Writing the abstract was great fun because, as many know, I am a huge Springsteen fan, but also because it was one of those rare moments (these days) that get me back in touch with my former life as a literature student. It also spawned a wonderfully exciting Twitter discussion about movies, songs, and poems that are about or mention or take place in supermarkets. Most of the examples in my abstract I owe to my friends in the Twittersphere. I expect writing the paper this summer will be equally exciting and I plan on opening up drafts to the same folks so they can add, enhance, and undoubtedly improve the discussion. Here is the full abstract:
Though Brian Hiatt in Rolling Stone wrote that the “twisted pop fantasia” of “Queen of the Supermarket” “has a Sixties AM-radio vibe reminiscent of Manfred Mann’s ‘Pretty Flamingo,’ the song has received some of the harshest critiques of any Springsteen song, ever. The Philadelphia Inquirer suggested that it “might be the worst song Springsteen has ever released.” The Detroit News was more certain: “The worst song Bruce Springsteen has ever written.” And Blender cooked up a devastating comparison: “At the 3:00 mark, it accidentally turns into a Meatloaf song.” Upon first hearing the song I, too, wondered just what was going on with this hokey, pining song.

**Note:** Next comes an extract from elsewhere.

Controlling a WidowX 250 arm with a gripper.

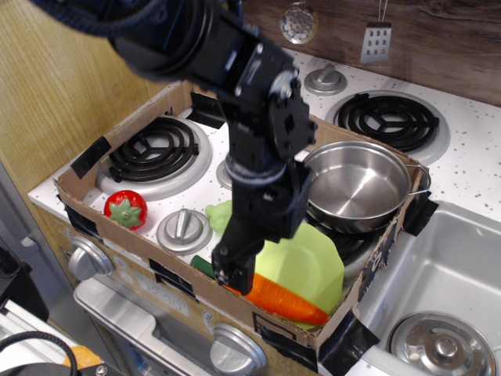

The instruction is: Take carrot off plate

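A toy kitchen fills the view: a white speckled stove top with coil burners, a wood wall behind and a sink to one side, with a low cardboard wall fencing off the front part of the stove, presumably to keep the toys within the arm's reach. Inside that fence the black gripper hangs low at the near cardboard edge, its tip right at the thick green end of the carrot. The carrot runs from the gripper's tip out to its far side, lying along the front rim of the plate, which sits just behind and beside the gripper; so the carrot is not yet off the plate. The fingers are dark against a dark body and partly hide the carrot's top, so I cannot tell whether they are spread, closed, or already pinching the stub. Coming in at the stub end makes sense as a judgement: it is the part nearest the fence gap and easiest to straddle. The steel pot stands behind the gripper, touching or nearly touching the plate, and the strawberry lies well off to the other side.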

However, because of the influence the Beat generation has had on Springsteen, one cannot hear the word “supermarket” without making an immediate connection to the most famous of all supermarket poems, Allen Ginsberg’s “A Supermarket in California.” In this poem, Ginsberg invokes and objectifies Walt Whitman (just as Springsteen’s hero invokes and objectifies the cashier) while fantastic streaming of consciousness descriptions of directionless lives amongst the avocados and tomatoes suggest that neon-America has lost its way. This is Springsteen’s supermarket—one filled with the desires of working-class people at the end of the day longing for those things just out of reach: groceries, overt action, love.
And, yet, it is also a place of inaccessible, cloaked royalty. The queen of this super market—like Mary, the Queen of Arkansas, whose loose love has the hero teetering off the tightrope—is so built up in the hero’s mind that though she is a mere foot away she might as well be perched on a throne high above the mindless masses.
Sexual desire, lifeless humanity, and decaying society in the supermarket (or grocery) have a rich literary tradition in work by John Updike, Charles Bukowski, Denise Levertov, Langston Hughes, and Randall Jarrell, among others. The word “supermarket,” first used in 1933, had a similar negative connotation of a decline in society and pillaging of small-town life that “big box store” has today. Contemporary examples in popular media of such loss include The Clash’s, “Lost in the Supermarket”; Pulp’s “Common People”; the pet store in Rocky; Retail Rodeo in The Good Girl; and the supermarket in Moscow on the Hudson, where Robin Williams’ character is so overwhelmed by the amount of coffee in the aisle, as compared to Russia where he had to stand on a coffee line, that he collapses uncontrollably repeating, “Coffee. Coffee. Coffee. Coffee.”
This presentation, then, will contextualize “Queen of the Supermarket” within the Springsteen oeuvre as well as the socio-economic traditions of supermarkets in literary, music, and screen history. As a result, we will see that the song breaks new ground for Springsteen’s writing about men, women, and society.